* **Exercise**
Give the entries back exactly, dropping each image.

* **Dataset excerpts**
┌──

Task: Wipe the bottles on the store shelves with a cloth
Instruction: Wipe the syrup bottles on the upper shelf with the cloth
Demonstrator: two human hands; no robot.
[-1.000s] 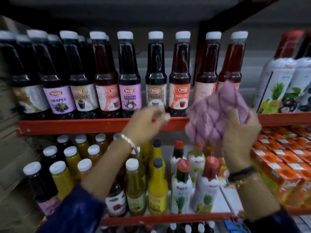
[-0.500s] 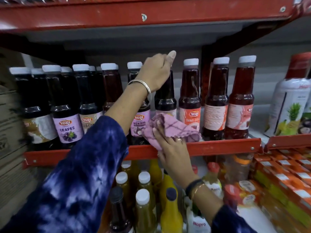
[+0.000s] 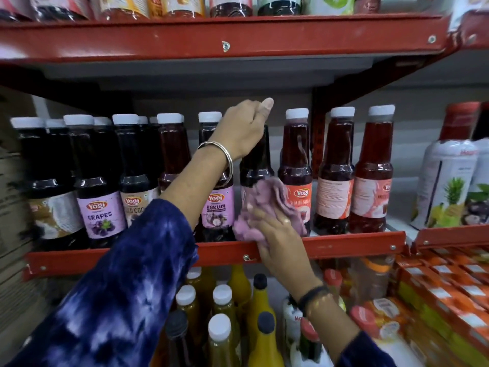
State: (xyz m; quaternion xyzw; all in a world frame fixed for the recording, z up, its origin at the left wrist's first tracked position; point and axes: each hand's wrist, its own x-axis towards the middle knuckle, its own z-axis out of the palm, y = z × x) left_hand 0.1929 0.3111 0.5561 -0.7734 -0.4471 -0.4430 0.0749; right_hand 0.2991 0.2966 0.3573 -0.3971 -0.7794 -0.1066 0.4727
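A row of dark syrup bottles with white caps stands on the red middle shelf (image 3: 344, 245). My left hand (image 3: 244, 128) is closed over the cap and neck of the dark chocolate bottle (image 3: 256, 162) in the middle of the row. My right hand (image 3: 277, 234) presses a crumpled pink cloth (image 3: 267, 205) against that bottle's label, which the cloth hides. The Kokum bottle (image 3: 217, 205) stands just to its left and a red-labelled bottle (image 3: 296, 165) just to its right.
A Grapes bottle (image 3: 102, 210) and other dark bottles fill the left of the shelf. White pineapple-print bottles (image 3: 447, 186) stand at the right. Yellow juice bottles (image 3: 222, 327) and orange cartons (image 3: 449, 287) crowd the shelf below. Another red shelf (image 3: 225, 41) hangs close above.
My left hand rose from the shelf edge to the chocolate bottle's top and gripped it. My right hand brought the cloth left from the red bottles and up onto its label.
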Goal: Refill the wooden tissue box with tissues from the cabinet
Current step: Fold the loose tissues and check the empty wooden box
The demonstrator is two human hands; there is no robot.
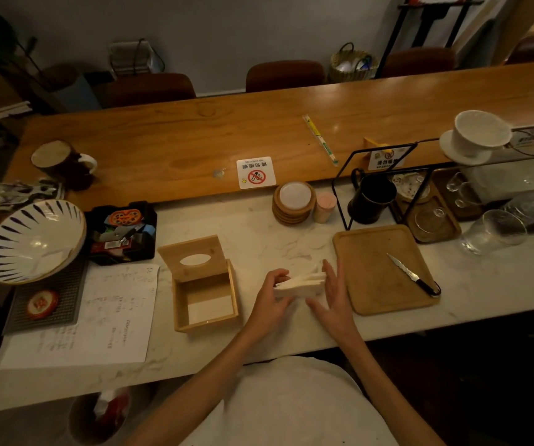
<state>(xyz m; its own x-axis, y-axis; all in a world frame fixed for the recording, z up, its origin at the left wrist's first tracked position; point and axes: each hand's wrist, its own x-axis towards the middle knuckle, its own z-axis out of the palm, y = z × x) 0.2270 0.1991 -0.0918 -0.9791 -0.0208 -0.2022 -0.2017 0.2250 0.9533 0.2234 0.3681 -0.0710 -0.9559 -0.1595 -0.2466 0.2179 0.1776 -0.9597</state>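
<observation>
The wooden tissue box (206,304) stands open on the marble counter, its hinged lid (194,257) with an oval slot tipped up at the back. A thin white layer lies on the box floor. To its right a stack of white tissues (301,283) lies on the counter between my hands. My left hand (273,299) grips the stack's left end with curled fingers. My right hand (331,294) presses its straight fingers against the stack's right side.
A wooden tray (384,272) with a knife (412,275) lies just right of my hands. Paper sheets (104,317) and a striped bowl (34,239) lie to the left. Coasters (294,204), a black mug (370,197) and glasses (494,231) stand behind.
</observation>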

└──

* **Written response**
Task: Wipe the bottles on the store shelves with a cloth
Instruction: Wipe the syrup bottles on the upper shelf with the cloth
Demonstrator: two human hands; no robot.
[-1.000s] 
[-0.500s] 
[+0.000s] 
State: (xyz m; quaternion xyzw; all in a world frame fixed for the recording, z up, its origin at the left wrist's first tracked position; point and axes: each hand's wrist, its own x-axis towards the middle knuckle, its own z-axis out of the palm, y = z × x) left_hand 0.1929 0.3111 0.5561 -0.7734 -0.4471 -0.4430 0.0749; right_hand 0.2991 0.2966 0.3573 -0.3971 -0.7794 -0.1066 0.4727
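A row of dark syrup bottles with white caps stands on the red middle shelf (image 3: 344, 245). My left hand (image 3: 244, 128) is closed over the cap and neck of the dark chocolate bottle (image 3: 256, 162) in the middle of the row. My right hand (image 3: 277, 234) presses a crumpled pink cloth (image 3: 267, 205) against that bottle's label, which the cloth hides. The Kokum bottle (image 3: 217, 205) stands just to its left and a red-labelled bottle (image 3: 296, 165) just to its right.
A Grapes bottle (image 3: 102, 210) and other dark bottles fill the left of the shelf. White pineapple-print bottles (image 3: 447, 186) stand at the right. Yellow juice bottles (image 3: 222, 327) and orange cartons (image 3: 449, 287) crowd the shelf below. Another red shelf (image 3: 225, 41) hangs close above.
My left hand rose from the shelf edge to the chocolate bottle's top and gripped it. My right hand brought the cloth left from the red bottles and up onto its label.
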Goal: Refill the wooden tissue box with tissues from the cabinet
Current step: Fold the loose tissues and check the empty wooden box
The demonstrator is two human hands; there is no robot.
<state>(xyz m; its own x-axis, y-axis; all in a world frame fixed for the recording, z up, its origin at the left wrist's first tracked position; point and axes: each hand's wrist, its own x-axis towards the middle knuckle, its own z-axis out of the palm, y = z × x) 0.2270 0.1991 -0.0918 -0.9791 -0.0208 -0.2022 -0.2017 0.2250 0.9533 0.2234 0.3681 -0.0710 -0.9559 -0.1595 -0.2466 0.2179 0.1776 -0.9597</state>
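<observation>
The wooden tissue box (206,304) stands open on the marble counter, its hinged lid (194,257) with an oval slot tipped up at the back. A thin white layer lies on the box floor. To its right a stack of white tissues (301,283) lies on the counter between my hands. My left hand (273,299) grips the stack's left end with curled fingers. My right hand (331,294) presses its straight fingers against the stack's right side.
A wooden tray (384,272) with a knife (412,275) lies just right of my hands. Paper sheets (104,317) and a striped bowl (34,239) lie to the left. Coasters (294,204), a black mug (370,197) and glasses (494,231) stand behind.
</observation>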

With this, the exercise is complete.